I found this paper to be very exciting because it shows how technology and methodology innovation can make direct observation of molecular movement possible. I wonder if similar breakthroughs can also be achieved in the field of bioanalysis one day. Perhaps with the constant innovation of the imaging technique and bioanalytical methodology, we can directly see the interaction between drug molecules and host cells or tissues without measuring the concentration of any fluid samples.
Q.As part of the judging panel for the 2019 BRSA award, what have you enjoyed most about reading through the 2019 nominations?

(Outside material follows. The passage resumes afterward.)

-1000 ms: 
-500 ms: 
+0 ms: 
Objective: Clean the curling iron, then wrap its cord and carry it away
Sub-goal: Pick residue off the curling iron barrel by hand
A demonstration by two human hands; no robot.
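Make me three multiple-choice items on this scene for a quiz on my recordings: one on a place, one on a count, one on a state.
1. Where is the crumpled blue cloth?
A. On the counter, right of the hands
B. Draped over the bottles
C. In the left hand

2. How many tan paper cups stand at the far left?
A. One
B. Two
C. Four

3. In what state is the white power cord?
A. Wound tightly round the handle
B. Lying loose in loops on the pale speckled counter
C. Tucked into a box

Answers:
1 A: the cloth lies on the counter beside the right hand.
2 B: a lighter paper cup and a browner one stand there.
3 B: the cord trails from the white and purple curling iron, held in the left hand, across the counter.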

I am honoured to be a member of the 2019 BRSA award judging panel. I am very happy to learn the wonderful works of other early-career researchers. Working with other judges and the Bioanalysis Zone Editor to carefully and fairly select the best finalists amongst of all outstanding candidates is a great journey. I have really enjoyed the entire process.
Q.What opportunities has winning the award brought you? What advice would you give to those thinking about applying for the 2020 BRSA?
Winning the award in 2018 brought me a lot of visibility in the field of bioanalysis. To my surprise, several AbbVie DMPK colleagues, from four sub-teams around the world, already knew me and my work before I joined. In addition, winning the award gave me the opportunity to participate further in the bioanalytical community. I had the opportunity to become one of the Bioanalysis Zone leaders and a 2019 BRSA judge and I was invited to publish and host a webinar on Bioanalysis Zone.
The only advice I would give to any potential candidates is just do it! Just involve your supervisor and submit the application. The nomination process is very simple and easy.